Free-Market Magic In The Permian - As Natural Gas Prices Drop, Venting And Flaring Of Gas Spike

Sharon Wilson trained her bulky, black camera on a thin, steel tower next to a natural gas compression station. The screen of her Optical Gas Imaging camera lit up with warm colors, indicating that methane was pouring out of the tower. Wilson, of the non-profit Oilfield Witness, was recording the Oklahoma-based company ONEOK’s Coyanosa station in its WesTex pipeline network. The station maintains pipeline pressure of natural gas during transportation.

Wilson documented widespread flaring, venting and other methane releases during a week in the Texas Permian Basin this month. Natural gas prices in the Permian Basin fell below zero during March. When natural gas prices are low, companies are more likely to vent or flare methane. Pipeline capacity to transport the gas out of the Permian Basin is currently limited, which can also result in more flaring. That’s bad news for efforts to fight climate change. Natural gas is mostly made up of methane and the Permian Basin is the single-largest source of methane emissions in the U.S. oil and gas industry. As a greenhouse gas, methane is about 80 times more potent at warming the atmosphere than carbon dioxide over a 20-year period.

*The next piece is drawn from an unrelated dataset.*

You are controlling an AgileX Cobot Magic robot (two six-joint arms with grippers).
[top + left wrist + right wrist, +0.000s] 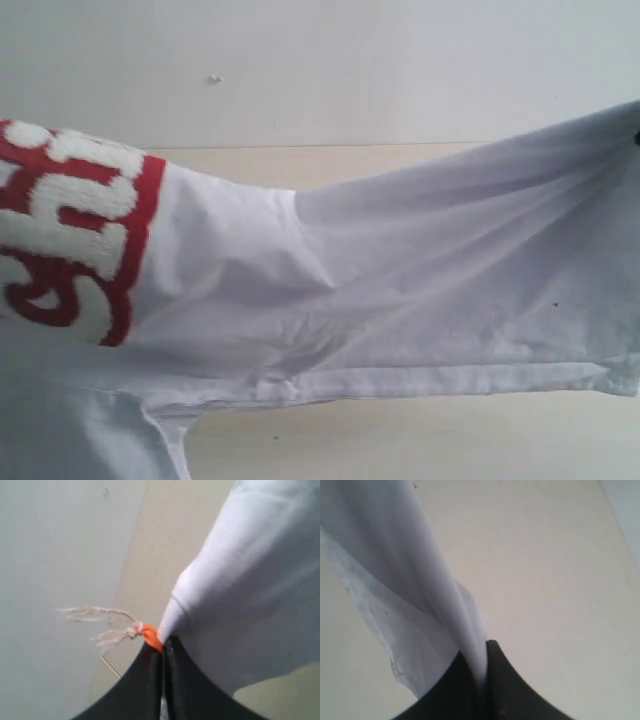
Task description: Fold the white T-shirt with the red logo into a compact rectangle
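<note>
Holding the white T-shirt up above the table, you have it stretched between both arms, with its red logo at the left of the exterior view. Your left gripper is pinched together on fabric right beside the orange neck tag, which trails a frayed pale string. Your right gripper is clamped on a thin gathered fold near a hem. Expect light, limp cotton that sags, creases and keeps no shape; the fuzzy raised lettering looks thicker and stiffer. Take hold at hems, seams or the collar, where layers bunch firmly.
</note>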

Flaring also releases a variety of hazardous air pollutants, including volatile organic compounds like benzene, a carcinogen, and contributes to ground-level ozone, a pollutant that causes respiratory illness and heart disease. The Permian Basin produces more crude oil than any other in North America and is now the second-most productive gas basin in the country. Drilling for oil yields the biggest profits for energy companies, but oil drilling also produces large volumes of natural gas. Companies flare natural gas if they aren’t able to sell or transport it, a practice known as routine flaring.

EDIT

The ONEOK compression station where Wilson documented methane emissions connects gas producing wells in the Permian Basin to the Waha Hub. An ONEOK spokesperson said during the time period Wilson documented emissions at the compression station, “no unpermitted emissions occurred.” However, a spokesperson for the Texas Commission on Environmental Quality said the emissions were not reported to their agency, as required by law, and they would be looking into the incident.